Common mistakes include:
- Treating routine or production work as qualifying R&D
- Misclassifying costs due to poor account structure or categorization
- Lack of coordination between technical teams and tax preparers
- Recreating documentation after the fact instead of maintaining it contemporaneously
- Inconsistent narratives across years
Under OBBBA, these weaknesses are more likely to surface and harder to defend.
Why CPAs Matter More After OBBBA Reform
The post-OBBBA R&D environment rewards businesses that approach credits strategically rather than transactionally. This is where proactive advisory support becomes critical.
At DHJJ, we help businesses:
- Reassess eligibility under the updated framework
- Build defensible documentation methodologies
- Coordinate R&D credits with deduction treatment and broader tax planning
- Prepare audit-ready support grounded in real operational activity
Our role is not just to calculate a credit, but to help translate complex rules into practical, sustainable outcomes that support long-term business goals.
Moving Forward with Confidence
R&D tax credits can either become a source of ongoing uncertainty or a well-understood planning tool that supports innovation and growth. The difference lies in structure, documentation, and guidance.

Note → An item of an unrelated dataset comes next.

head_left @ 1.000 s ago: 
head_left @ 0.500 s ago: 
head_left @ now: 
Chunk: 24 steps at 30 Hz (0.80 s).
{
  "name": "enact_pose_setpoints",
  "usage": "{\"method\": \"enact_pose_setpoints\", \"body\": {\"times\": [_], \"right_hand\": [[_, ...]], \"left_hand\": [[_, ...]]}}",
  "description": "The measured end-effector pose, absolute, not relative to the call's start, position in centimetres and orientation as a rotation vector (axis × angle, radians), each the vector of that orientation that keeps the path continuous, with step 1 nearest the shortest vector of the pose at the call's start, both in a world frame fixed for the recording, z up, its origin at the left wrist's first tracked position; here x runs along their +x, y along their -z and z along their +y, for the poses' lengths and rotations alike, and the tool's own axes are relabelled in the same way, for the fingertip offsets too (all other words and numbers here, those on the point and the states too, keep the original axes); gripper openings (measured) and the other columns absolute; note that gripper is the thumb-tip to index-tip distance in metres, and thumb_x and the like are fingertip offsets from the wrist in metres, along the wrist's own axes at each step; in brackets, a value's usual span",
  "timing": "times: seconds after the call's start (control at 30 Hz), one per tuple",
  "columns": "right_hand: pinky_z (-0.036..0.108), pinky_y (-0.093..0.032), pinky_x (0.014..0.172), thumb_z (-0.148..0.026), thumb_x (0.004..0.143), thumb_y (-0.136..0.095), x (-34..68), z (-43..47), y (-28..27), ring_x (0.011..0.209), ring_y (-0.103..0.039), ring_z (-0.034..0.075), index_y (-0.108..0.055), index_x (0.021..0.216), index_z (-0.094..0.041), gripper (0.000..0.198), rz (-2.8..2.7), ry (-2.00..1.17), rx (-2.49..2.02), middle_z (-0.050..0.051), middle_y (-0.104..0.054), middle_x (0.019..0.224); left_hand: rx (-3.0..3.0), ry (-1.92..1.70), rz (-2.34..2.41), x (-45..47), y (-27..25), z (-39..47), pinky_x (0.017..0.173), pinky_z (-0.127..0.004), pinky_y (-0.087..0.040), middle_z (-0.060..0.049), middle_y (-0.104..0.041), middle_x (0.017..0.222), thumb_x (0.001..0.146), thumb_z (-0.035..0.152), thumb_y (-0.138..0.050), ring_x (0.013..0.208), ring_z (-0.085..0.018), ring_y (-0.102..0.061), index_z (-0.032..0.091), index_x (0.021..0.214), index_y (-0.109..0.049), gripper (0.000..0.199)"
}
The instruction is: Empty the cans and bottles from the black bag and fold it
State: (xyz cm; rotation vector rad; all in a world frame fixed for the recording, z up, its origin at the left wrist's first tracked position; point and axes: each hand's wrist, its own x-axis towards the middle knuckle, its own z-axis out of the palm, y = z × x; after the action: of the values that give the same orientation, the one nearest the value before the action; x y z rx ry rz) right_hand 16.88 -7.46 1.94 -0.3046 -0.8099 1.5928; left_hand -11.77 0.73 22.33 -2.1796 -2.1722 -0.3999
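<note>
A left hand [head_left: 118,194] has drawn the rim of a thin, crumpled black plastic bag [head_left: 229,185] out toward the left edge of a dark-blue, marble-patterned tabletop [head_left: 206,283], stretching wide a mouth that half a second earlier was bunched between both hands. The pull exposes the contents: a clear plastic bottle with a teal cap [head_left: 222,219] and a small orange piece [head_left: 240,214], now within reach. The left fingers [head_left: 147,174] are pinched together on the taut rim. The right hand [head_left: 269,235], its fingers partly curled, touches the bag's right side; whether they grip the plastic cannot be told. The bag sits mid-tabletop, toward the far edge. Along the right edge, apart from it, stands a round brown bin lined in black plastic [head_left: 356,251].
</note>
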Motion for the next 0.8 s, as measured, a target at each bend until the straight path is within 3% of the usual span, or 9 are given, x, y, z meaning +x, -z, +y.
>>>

For business owners and CFOs navigating the post-OBBBA landscape, a thoughtful review can reveal both risk and opportunity. With the right framework in place, R&D credits become less about reacting to rule changes and more about making informed, confident decisions.
If it’s been a while since your R&D credit strategy was evaluated under today’s rules, a focused review may be the next step toward clarity and a more resilient tax position. Reach out to DHJJ to start a conversation about your R&D credit and how the latest changes may impact your business.
Frequently Asked Questions (FAQs)
1. What is the R&D tax credit?
The Research & Development (R&D) tax credit is a federal incentive designed to encourage businesses to invest in innovation, product development, process improvements, and technical problem-solving activities. Eligible businesses may be able to reduce their federal and, in some cases, state tax liability.
2. How have recent legislative changes impacted R&D tax credits?
Recent tax law changes have affected how certain research expenses are treated and may require businesses to capitalize and amortize qualifying research costs instead of immediately deducting them. These changes can significantly impact cash flow, tax planning, and credit strategies.
3. Which industries commonly qualify for the R&D tax credit?
While manufacturing and technology companies frequently claim R&D credits, businesses in construction, engineering, architecture, food and beverage, healthcare, and software development may also qualify depending on their activities.
4. What expenses can typically be included in an R&D tax credit claim?
Qualified research expenses may include employee wages, contactor costs, supplies used during development, and certain software or testing expenses directly related to qualifying research activities.
5. Why is documentation important when claiming R&D tax credits?
Detailed documentation helps support the connection between qualifying activities and claimed expenses. Businesses should maintain project records, payroll information, technical documentation, testing results, and other supporting materials in case of IRS review.
6. Can startups or smaller businesses claim R&D tax credits?
Yes, eligible startups and small businesses may qualify for federal R&D credits, and some may even be able to apply credits against payroll taxes depending on their size, revenue and business stage.